Cher Président Obama,
Merci pour votre rencontre avec une jeune femme impressionnante de mon pays et pour votre inquiétude à l'égard des citoyens pakistanais. Sur la photo de la Maison Blanche, vous souriez tous. Cela fait presque chaud au cœur et ne ressemble presque pas à un but politique ou à un stratagème publicitaire.
Presque.
Pendant que le monde célèbre ce beau moment stratégiquement capturé par votre photographe (qui mérite une augmentation), j'espère que vous m'excuserez de ne pas vous féliciter.
Le public pakistanais apprécie beaucoup votre sympathie et votre soutien à Malala [Yousafzai], qui a été abattue par votre ennemi, les talibans. C'est déchirant quand des enfants pakistanais sont blessés, non ? Ou est-ce seulement déchirant lorsque des enfants pakistanais sont blessés par les talibans ? Qu’en est-il des enfants pakistanais qui sont blessés à cause des actions de vos militaires ou de votre CIA ? Qu'en est-il des enfants pakistanais qui souffrent à cause de l'implication de votre pays ici ?
Depuis que votre pays a lancé le programme de drones en 2004, le Bureau of Investigative Journalism (TBIJ) estime qu'au 1er août 2012, entre 482 et 849 civils ont été tués par des drones au Pakistan. Beaucoup d’entre eux sont des enfants. Cette estimation représente l'ensemble des victimes civiles rapportées de manière crédible par des sources fiables, dont certaines ont été corroborées par le TBIJ dans le cadre de ses propres enquêtes sur le terrain au Pakistan. En fait, entre 2006 et 2009 seulement, un document divulgué par le gouvernement pakistanais estime à 147 la mort de civils, dont 94 enfants.
Comme vous l’avez probablement remarqué, ces chiffres n’incluent pas les enfants blessés.
Il y a un an, le 24 octobre, deux enfants – Zubair, 13 ans et Nabila, 9 ans – ont été blessés par une frappe de drone de la CIA. Le 26 octobre de cette année, ces courageux survivants viendront à Washington pour témoigner devant le Congrès. Ne les inviterez-vous pas également à la Maison Blanche, Monsieur le Président ? Ne veux-tu pas sourire pour une photo avec eux ? Ne leur parlerez-vous pas des milliards de dollars américains dépensés dans les guerres au Pakistan et en Afghanistan ? Peut-être que de nombreux Pakistanais ne seront pas impressionnés par votre rencontre avec Malala. Même si vous la rencontrez pour lui montrer votre soutien aux bombardements des écoles par les talibans au Pakistan, vous n’avez pas encore arrêté de bombarder le Pakistan lui-même.

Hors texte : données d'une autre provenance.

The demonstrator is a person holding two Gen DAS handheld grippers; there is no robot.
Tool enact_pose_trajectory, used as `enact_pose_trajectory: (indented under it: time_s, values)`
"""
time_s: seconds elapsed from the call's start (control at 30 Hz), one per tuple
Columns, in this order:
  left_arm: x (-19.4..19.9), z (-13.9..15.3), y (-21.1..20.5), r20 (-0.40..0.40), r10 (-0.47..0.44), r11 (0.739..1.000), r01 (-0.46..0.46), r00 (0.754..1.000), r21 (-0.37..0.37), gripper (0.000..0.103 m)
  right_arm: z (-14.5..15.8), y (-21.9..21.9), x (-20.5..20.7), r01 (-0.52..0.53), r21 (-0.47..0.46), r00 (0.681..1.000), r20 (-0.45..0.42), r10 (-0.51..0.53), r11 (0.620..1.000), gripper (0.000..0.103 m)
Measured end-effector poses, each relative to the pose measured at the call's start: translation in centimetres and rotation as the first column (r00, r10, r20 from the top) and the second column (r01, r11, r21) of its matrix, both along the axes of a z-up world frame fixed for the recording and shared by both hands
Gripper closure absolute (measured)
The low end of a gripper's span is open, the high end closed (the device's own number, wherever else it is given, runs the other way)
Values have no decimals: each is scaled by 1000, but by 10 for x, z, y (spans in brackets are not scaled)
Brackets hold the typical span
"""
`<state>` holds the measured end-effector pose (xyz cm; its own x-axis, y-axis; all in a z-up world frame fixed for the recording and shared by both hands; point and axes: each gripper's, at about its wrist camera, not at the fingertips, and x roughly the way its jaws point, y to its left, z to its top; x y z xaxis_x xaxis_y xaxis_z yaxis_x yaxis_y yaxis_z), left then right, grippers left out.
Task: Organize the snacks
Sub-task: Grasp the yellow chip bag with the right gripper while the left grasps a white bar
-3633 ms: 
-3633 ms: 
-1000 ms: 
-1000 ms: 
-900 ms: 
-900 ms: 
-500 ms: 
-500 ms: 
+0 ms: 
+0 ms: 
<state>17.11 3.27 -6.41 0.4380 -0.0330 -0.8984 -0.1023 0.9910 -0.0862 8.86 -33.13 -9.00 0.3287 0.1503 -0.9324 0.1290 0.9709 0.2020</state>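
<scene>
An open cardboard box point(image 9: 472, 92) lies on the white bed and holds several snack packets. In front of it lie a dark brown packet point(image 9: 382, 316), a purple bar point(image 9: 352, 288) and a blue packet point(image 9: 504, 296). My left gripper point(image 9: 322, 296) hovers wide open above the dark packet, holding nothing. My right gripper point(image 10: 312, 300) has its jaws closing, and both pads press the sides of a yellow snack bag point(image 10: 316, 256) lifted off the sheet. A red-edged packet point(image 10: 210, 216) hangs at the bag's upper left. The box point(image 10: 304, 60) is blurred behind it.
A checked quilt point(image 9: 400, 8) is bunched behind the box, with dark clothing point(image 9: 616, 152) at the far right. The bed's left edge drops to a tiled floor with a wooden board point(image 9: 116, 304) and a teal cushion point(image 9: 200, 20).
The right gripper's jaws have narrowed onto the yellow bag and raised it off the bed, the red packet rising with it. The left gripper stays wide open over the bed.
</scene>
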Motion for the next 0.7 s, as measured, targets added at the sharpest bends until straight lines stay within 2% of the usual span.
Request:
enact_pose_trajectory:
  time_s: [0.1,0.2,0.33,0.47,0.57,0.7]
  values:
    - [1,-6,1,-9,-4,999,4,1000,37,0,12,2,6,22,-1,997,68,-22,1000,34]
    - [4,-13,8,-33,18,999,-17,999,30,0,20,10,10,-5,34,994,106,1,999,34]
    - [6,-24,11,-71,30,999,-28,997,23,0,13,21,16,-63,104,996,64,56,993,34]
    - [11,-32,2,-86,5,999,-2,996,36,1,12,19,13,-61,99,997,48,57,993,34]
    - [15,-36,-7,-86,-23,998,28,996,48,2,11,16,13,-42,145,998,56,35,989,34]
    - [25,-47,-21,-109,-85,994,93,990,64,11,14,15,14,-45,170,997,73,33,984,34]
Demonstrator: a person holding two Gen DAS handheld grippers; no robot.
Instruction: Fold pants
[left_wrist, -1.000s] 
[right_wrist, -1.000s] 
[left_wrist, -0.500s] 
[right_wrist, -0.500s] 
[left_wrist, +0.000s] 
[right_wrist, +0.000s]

Par curiosité, qu’avez-vous dit à Malala lorsqu’elle « a exprimé mes inquiétudes quant au fait que les attaques de drones alimentent le terrorisme ? Des victimes innocentes sont tuées dans ces actes, qui suscitent le ressentiment du peuple pakistanais.»
Je suis sûr que Zubair et Nabila exprimeront également des préoccupations similaires.
Quand vous venez d’un monde où vous êtes coincé entre les talibans et l’armée américaine, vers qui vous tourner ? Un monde où l’impact des frappes de drones et les représailles qu’elles engendrent frappent de près, leurs répercussions se propageant comme une toxine, empoisonnant la région. Un monde où l’histoire d’une jeune fille sur laquelle les talibans tirent est entendue en personne, mais où l’histoire des survivants des frappes de drones reste ignorée.
Pardonnez-moi d'être si naïf, mais vous n'avez pas besoin d'une jeune fille de 16 ans pour vous parler du ressentiment provoqué par les frappes de drones. Vous savez déjà quoi faire.